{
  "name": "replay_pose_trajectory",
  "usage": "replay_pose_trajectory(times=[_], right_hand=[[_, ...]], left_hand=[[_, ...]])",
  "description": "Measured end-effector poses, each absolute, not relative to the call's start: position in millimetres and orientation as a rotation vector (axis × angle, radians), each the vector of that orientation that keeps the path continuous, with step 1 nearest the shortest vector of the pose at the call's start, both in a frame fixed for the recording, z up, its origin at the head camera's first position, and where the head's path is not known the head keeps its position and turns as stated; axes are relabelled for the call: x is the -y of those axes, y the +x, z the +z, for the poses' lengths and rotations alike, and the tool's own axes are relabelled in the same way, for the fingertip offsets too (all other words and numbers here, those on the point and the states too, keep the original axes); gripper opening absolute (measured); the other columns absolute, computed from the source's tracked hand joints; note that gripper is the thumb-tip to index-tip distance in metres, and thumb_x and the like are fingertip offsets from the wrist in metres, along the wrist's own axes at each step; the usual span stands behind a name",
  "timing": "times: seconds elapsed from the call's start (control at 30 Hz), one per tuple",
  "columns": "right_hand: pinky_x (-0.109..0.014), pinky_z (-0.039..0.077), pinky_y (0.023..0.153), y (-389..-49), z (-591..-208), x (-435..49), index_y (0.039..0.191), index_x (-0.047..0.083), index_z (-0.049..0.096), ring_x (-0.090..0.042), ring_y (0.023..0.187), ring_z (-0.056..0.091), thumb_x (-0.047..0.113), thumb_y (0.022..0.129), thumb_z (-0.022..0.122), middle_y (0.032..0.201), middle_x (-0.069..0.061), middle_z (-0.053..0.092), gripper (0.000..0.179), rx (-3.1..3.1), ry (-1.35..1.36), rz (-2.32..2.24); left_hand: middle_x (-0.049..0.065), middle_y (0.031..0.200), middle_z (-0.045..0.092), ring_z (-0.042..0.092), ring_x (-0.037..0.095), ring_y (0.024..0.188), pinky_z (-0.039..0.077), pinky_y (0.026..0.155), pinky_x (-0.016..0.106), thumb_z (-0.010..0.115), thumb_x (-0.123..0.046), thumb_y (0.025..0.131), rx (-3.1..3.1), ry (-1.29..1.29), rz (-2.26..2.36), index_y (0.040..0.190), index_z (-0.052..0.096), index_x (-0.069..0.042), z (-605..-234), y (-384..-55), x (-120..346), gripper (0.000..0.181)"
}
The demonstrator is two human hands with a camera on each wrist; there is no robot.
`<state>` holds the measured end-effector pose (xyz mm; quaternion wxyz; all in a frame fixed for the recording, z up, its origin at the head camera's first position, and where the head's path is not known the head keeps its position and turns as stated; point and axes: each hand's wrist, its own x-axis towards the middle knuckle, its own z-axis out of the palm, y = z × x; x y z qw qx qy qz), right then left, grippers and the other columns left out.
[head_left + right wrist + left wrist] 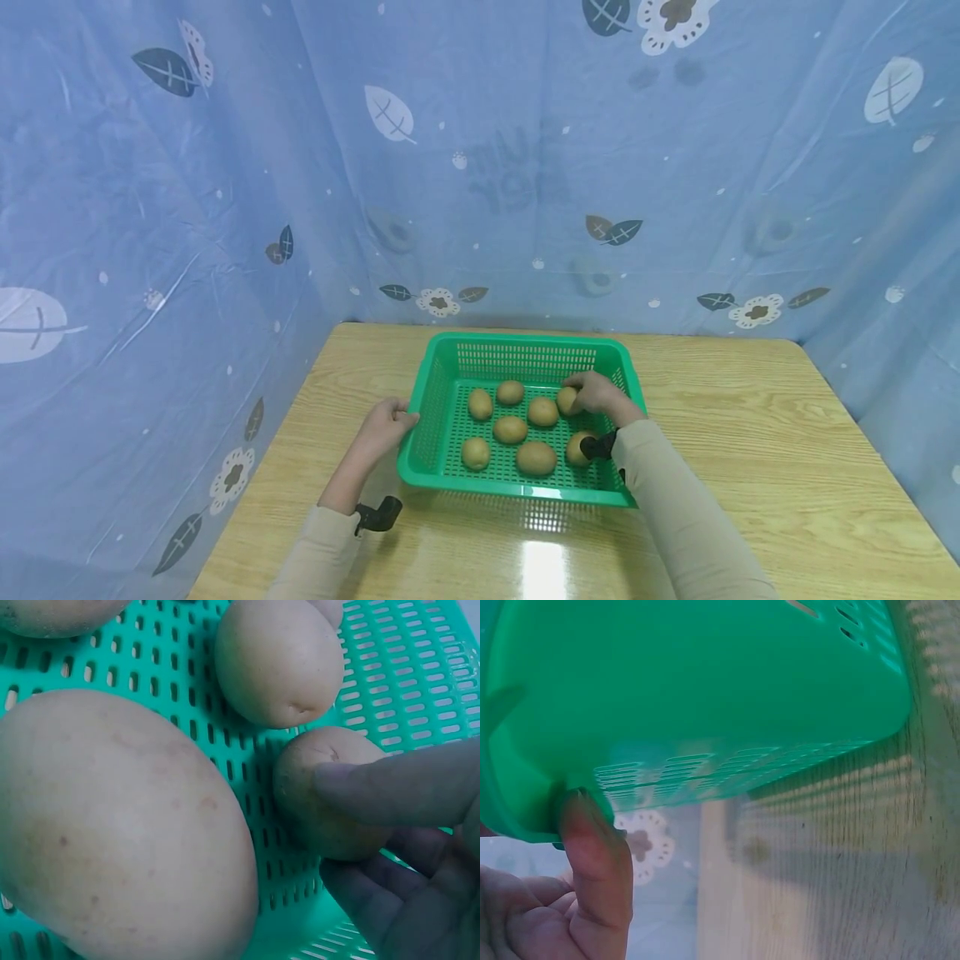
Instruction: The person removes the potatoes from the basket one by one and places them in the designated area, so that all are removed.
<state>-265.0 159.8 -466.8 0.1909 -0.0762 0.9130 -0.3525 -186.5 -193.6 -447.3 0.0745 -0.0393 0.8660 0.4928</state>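
Note:
A green plastic basket [517, 492] with slotted walls stands on the table, several potatoes spread over its floor. My left hand [386, 423] grips the basket's left rim; in the left wrist view the thumb [596, 862] presses against the green wall. Inside the basket, near its right side, my right hand [596, 392] pinches a potato [330, 795] between thumb and fingers. Beside that one lies another potato [543, 412]. A large potato [120, 832] fills the near left of the right wrist view, below the right wrist in the head view.
The wood-grain table [765, 450] extends to both sides of the basket. A blue patterned curtain [525, 183] hangs behind the table and at its sides. Each wrist wears a black camera, the left one [381, 513] just outside the basket's near left corner.

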Motion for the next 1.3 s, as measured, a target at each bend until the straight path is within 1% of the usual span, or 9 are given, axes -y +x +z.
replay_pose_trajectory(times=[0.13,0.33,0.5,0.63,0.73,0.9,1.0,1.17,1.3], right_hand=[[-0.044,0.05,0.085,-266.0,-466.6,-159.3,0.132,-0.003,0.052,-0.038,0.111,0.055,-0.004,0.081,0.064,0.135,-0.027,0.049,0.052,-2.562,-0.216,-0.988],[-0.042,0.052,0.082,-268.3,-466.8,-160.3,0.131,-0.002,0.053,-0.038,0.11,0.055,-0.003,0.081,0.066,0.134,-0.026,0.051,0.051,-2.587,-0.241,-0.965],[-0.038,0.051,0.074,-270.2,-467.2,-161.2,0.129,-0.001,0.055,-0.034,0.099,0.058,-0.004,0.079,0.066,0.129,-0.025,0.054,0.051,-2.643,-0.233,-0.976],[-0.042,0.052,0.079,-270.0,-465.0,-161.3,0.129,0.0,0.056,-0.038,0.109,0.057,-0.003,0.078,0.065,0.13,-0.025,0.053,0.051,-2.68,-0.234,-1.012],[-0.043,0.051,0.079,-270.2,-462.9,-161.5,0.13,0.0,0.055,-0.038,0.109,0.056,-0.003,0.078,0.063,0.129,-0.025,0.054,0.052,-2.7,-0.245,-1.051],[-0.035,0.048,0.067,-271.4,-459.4,-162.7,0.131,-0.001,0.053,-0.031,0.093,0.058,-0.002,0.079,0.061,0.123,-0.025,0.057,0.053,-2.712,-0.254,-1.131],[-0.032,0.045,0.064,-271.3,-458.1,-163.3,0.133,0.001,0.052,-0.029,0.09,0.057,0.0,0.081,0.061,0.125,-0.025,0.055,0.053,-2.702,-0.238,-1.169],[-0.031,0.046,0.065,-267.8,-455.4,-163.1,0.134,0.002,0.051,-0.031,0.095,0.058,0.003,0.083,0.062,0.129,-0.024,0.053,0.052,-2.669,-0.231,-1.257],[-0.037,0.05,0.07,-264.4,-451.9,-162.6,0.135,0.003,0.05,-0.036,0.104,0.056,0.008,0.085,0.063,0.132,-0.024,0.05,0.052,-2.63,-0.238,-1.355]], left_hand=[[0.016,0.09,0.064,0.062,0.019,0.08,0.053,0.07,0.031,0.053,-0.014,0.095,-2.605,-0.12,1.474,0.115,0.055,0.01,-448.0,-187.7,194.1,0.032],[0.016,0.091,0.064,0.063,0.018,0.079,0.054,0.069,0.032,0.053,-0.014,0.095,-2.618,-0.117,1.462,0.115,0.055,0.01,-449.2,-189.5,194.3,0.031],[0.016,0.091,0.064,0.063,0.018,0.079,0.053,0.069,0.032,0.053,-0.014,0.095,-2.625,-0.103,1.46,0.115,0.055,0.01,-448.7,-189.4,194.2,0.031],[0.016,0.09,0.065,0.062,0.018,0.079,0.053,0.069,0.032,0.053,-0.013,0.095,-2.625,-0.1,1.464,0.114,0.056,0.009,-448.2,-189.6,194.0,0.029],[0.015,0.089,0.065,0.062,0.018,0.079,0.053,0.069,0.031,0.053,-0.013,0.095,-2.62,-0.102,1.469,0.113,0.056,0.009,-447.9,-190.2,193.9,0.029],[0.016,0.089,0.065,0.063,0.019,0.078,0.053,0.069,0.031,0.052,-0.013,0.095,-2.613,-0.098,1.485,0.113,0.056,0.009,-447.2,-190.5,193.9,0.029],[0.016,0.09,0.064,0.063,0.019,0.079,0.053,0.07,0.032,0.052,-0.014,0.095,-2.619,-0.113,1.47,0.113,0.056,0.009,-448.1,-189.9,194.2,0.029],[0.014,0.091,0.064,0.062,0.019,0.08,0.053,0.072,0.033,0.052,-0.016,0.095,-2.616,-0.144,1.447,0.113,0.056,0.008,-449.7,-187.5,194.1,0.03],[0.014,0.09,0.065,0.063,0.018,0.079,0.054,0.072,0.033,0.052,-0.015,0.095,-2.607,-0.145,1.459,0.115,0.055,0.009,-450.2,-186.1,194.3,0.031]])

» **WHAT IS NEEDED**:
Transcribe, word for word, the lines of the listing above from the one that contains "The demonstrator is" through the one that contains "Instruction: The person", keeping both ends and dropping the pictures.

» **TASK RESPONSE**:
The demonstrator is two human hands with a camera on each wrist; there is no robot.
`<state>` holds the measured end-effector pose (xyz mm; quaternion wxyz; all in a frame fixed for the recording, z up, its origin at the head camera's first position, and where the head's path is not known the head keeps its position and turns as stated; point and axes: each hand's wrist, its own x-axis towards the middle knuckle, its own z-axis out of the palm, y = z × x; x y z qw qx qy qz), right then left, grippers and the other columns left out.
[head_left + right wrist + left wrist] 
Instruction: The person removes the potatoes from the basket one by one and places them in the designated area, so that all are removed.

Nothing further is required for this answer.